Mom, You're Like Sumoooo Embarassing

Our one day in Tokyo and we were slightly stymied by Mom’s bathroom problems. I have a whole collection of photos I took, bored, waiting for her outside of public restrooms (they are so clean in Tokyo!). She would be mortified if she knew I was writing this. Good thing I’m pretty sure she doesn’t know that such a thing as “blogs” exist in this world. She is, however, with it enough to have downloaded her own tunes onto an MP3 player for the long flight. I reserved comment when she showed me how she printed out the lyrics to Abba’s “Mamma Mia” although when she started singing along softly to John Denver I gently reminded her that maybe the others in the darkened plane weren’t necessarily fans.

Anyway, because we got off to a slightly later start in the day, due to Mom’s aforementioned affliction (poor Mom, total trooper), we didn’t get same-day tickets to the last day of the January sumo tournament like I was hoping. I still suggested that as part of our day of wandering we make our way over to Ryogoku just to see if we’d glimpse any sumo wrestlers outside. The presence of one paparazzo guy with a long lens gave me the nerve to snap away like crazy, politesse thrown to the wind. There’s something about these sumo dudes shuffling by, with their perfectly flipped ponytails and all that fabric, that kind of makes you feel celeb-crazed. It’s like big sunglasses, a fancy handbag and no underwear in our world.

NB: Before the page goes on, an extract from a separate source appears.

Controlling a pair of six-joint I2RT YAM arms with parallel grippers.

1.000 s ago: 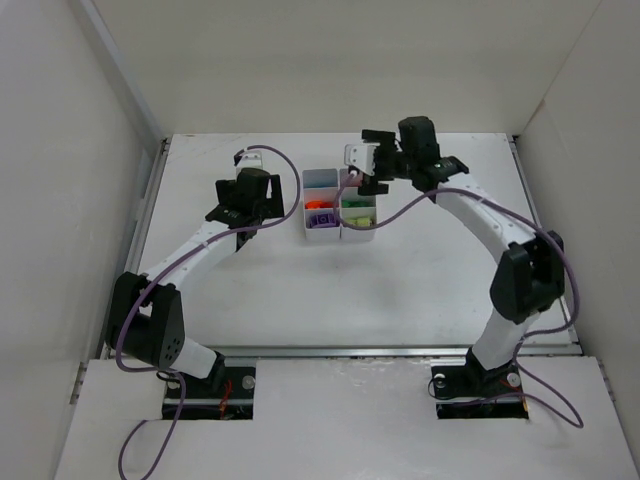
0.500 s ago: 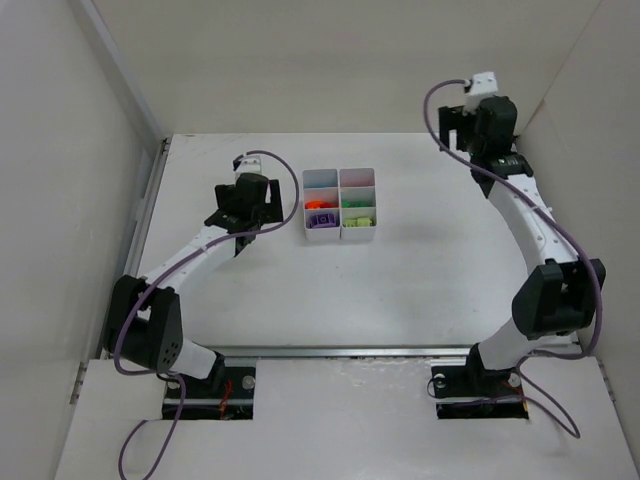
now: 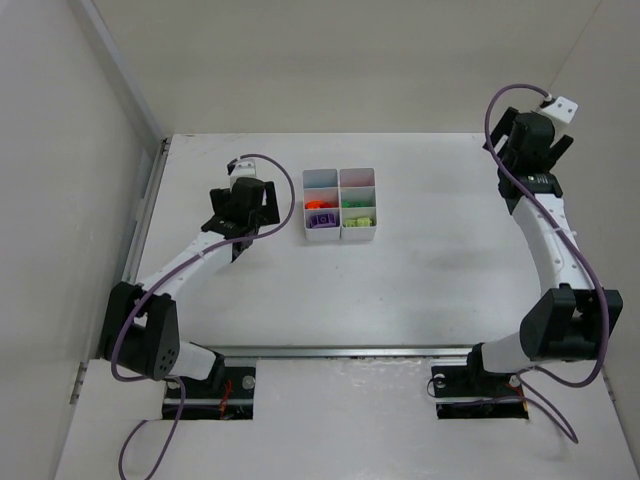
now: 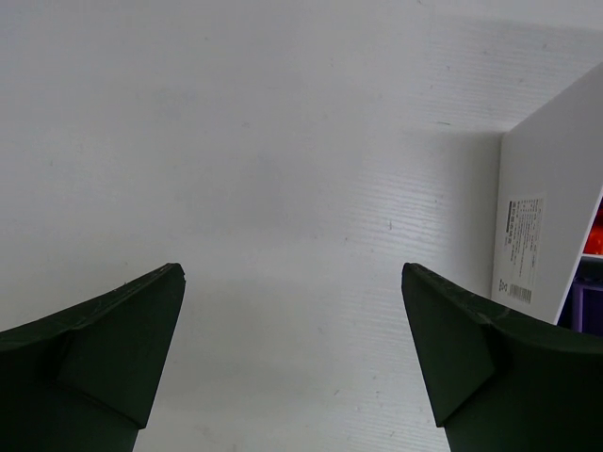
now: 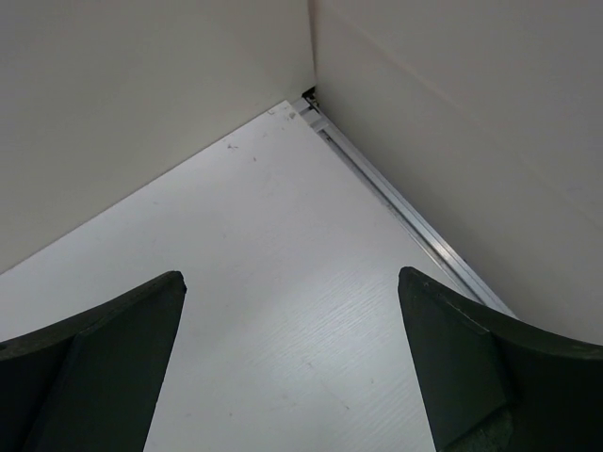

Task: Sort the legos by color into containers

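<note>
At the 9 o'clock side of the white tabletop (image 3: pixel 400 280), the left gripper (image 4: pixel 292 282) hovers with its dark fingers spread wide, holding nothing. At its 3 o'clock stands the small white plastic six-compartment tray (image 3: pixel 340 172). A printed sticker (image 4: pixel 521 250) on the tray's side wall carries text too small to read. The tiny bright plastic legos (image 3: pixel 320 204) lie inside: orange and purple in the left column, dark green and lime in the right. At the table's 2 o'clock corner, the right gripper (image 5: pixel 290 282) is likewise spread wide and empty.

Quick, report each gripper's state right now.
Left gripper: open, holding nothing.
Right gripper: open, holding nothing.
</note>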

After the gawking session, we got on the train and a sumo wrestler got on next to me. He still had massive beads of sweat on his forehead. He was listening to music in his little earbuds and had a cute, plastic umbrella tucked into his obi. I stared at his hair. It was done with twist-ties.

But it was disembarking from our flight to Seoul where mom really got to shine. There was a Korean sumo wrestler on the flight. Mom said she’d read about him on the internet and insisted on stopping him to take a photo of him with me. It’s like he was Santa. I said, “No Mom, that’s embarrassing,” and it at that precise moment (stretching into the many moments thereafter that she kept him in conversation on the never-ending movator) that I stopped wondering how long it would take for me to revert into my petulant, adolescent self on this trip.

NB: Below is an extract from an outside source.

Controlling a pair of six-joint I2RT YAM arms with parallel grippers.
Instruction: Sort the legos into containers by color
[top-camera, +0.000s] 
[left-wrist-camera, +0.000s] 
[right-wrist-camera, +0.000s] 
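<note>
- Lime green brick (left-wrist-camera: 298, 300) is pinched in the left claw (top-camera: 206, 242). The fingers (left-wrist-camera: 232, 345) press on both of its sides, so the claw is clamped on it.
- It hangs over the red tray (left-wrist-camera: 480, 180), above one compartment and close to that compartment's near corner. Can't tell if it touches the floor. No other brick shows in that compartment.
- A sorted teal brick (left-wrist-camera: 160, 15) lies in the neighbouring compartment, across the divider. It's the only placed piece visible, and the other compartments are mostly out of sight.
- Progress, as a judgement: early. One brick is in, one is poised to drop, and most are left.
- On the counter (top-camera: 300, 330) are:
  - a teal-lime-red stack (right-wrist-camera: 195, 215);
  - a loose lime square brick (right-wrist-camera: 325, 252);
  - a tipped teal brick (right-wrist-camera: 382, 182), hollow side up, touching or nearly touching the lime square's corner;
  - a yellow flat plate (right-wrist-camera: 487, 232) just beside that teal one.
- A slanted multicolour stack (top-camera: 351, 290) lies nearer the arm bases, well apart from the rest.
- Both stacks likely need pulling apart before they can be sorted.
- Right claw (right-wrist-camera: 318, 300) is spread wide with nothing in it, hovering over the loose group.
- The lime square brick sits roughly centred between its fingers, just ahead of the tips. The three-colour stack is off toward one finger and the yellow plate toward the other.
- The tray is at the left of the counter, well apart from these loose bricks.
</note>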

It was about at the moment where she said in Korean “She is a really big sumo fan,” that my inner will to fight being infantilized just kind of died. I just looked at him and smiled.

Later, I saw him shuffle by as Mom and I were having our first argument of this trip, just having collected our luggage. We were so mad that Mom didn’t even care that we were visibly arguing which would normally never fly (there’s something about being away from home that makes you feel anonymous and invisible like, I’m not from here). Sumo must have thought we were totally kuckoo and I saw him in my perpipheral vision, taking his own long moment to stare.